A view is really a derived virtual table. Its purpose is to enhance visibility of the data by presenting it in a more informational context and to control access to the data by hiding critical or sensitive data from users who don't need to see it. SQL Server "materializes"—or makes real—a view by creating a unique clustered index on it, so these views are sometimes called indexed views. Like a clustered index, a materialized view has user data associated with it.

Materialized views aren't new to the database world. Although indexed views were new in SQL Server 2000, they've existed for years in other database management systems (DBMSs) such as Oracle and IBM's DB2. Large-platform DBMS vendors developed the materialized view to enhance their data-warehousing systems. A data warehouse is technically data that you've integrated from several different sources into one large data store. This data store might house detail data from operational applications, summarized data from decision-support systems, or a combination of both. In a data warehouse, the data is usually summarized along several dimensions (e.g., time, location, product), then stored for aggregate query processing by OLAP and decision-support applications. Let's look at how useful a materialized view can be in environments other than the data warehouse.

Why Use Materialized Views?

If materialized views were intended to enhance performance in a data warehouse, why should you consider them for a transactional database? After all, when you design a transactional database, you're aiming for speed and agility, like a sports-car designer, so you want to minimize the number of structures, such as indexes, that degrade performance. In a transactional database, you use indexes to enhance performance during data retrievals, but standard practice says to index sparingly and only when necessary because of the overhead involved in inserting or updating data. In addition, because a materialized view is a copy of one or more tables, your data-storage requirements could easily double.
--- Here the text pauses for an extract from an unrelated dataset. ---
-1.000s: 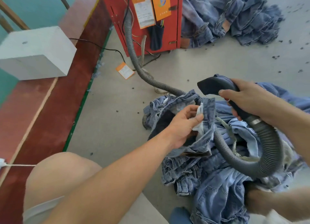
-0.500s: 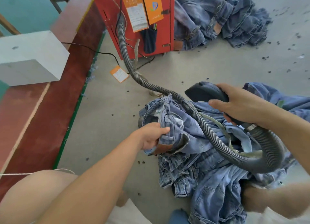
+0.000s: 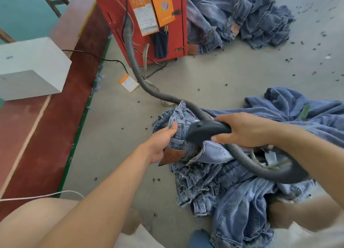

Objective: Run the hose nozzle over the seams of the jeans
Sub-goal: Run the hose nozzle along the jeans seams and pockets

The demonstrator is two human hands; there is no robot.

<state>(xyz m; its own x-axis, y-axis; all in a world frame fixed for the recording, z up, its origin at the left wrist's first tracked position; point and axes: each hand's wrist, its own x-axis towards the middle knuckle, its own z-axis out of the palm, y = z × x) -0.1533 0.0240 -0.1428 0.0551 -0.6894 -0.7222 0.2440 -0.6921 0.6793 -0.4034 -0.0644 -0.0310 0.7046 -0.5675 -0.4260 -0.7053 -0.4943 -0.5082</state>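
Bare floor (image 3: 119, 136) lies open left of the jeans (image 3: 214, 188); the hose (image 3: 158, 94) crosses behind them.

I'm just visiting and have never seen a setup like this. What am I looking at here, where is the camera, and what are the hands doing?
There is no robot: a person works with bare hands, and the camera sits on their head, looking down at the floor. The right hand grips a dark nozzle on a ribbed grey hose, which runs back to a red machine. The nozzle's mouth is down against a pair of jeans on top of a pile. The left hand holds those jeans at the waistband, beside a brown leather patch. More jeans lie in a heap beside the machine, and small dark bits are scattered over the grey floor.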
Materialized views provide very quick access to data. The performance increase generally compensates for the extra disk storage and processor overhead involved in keeping table data synchronized with data in the materialized view. I can't tell you definitely whether the performance enhancements a materialized view brings are worth the extra space and processing cycles to keep your data synchronized; so much depends on your situation. But I can suggest the following typical scenarios in which you might want to test whether a materialized view would work for you. Note that because indexed views add a lot of overhead during data modification, the best candidates are tables that are fairly static or that receive additions and updates during off-peak hours.

Summarizing data in an operational database. You know that aggregating data in an operational database requires a lot of system resources. The process involves more than calculating the sums, counts, or averages; SQL Server's lock manager has to balance requests for the data and might even have to delay update requests while the aggregation is in progress. In addition, each time an aggregating query executes, if the records aren't already in the data cache, SQL Server has to physically scan the data from the hard disk into memory; the more data you're aggregating, the more physical I/O you need. SQL Server can use many techniques to minimize the delay, such as releasing data pages immediately after processing the records, but the bottom line is that aggregating queries can cause slowdowns in performance, especially if your system is already carrying a heavy load.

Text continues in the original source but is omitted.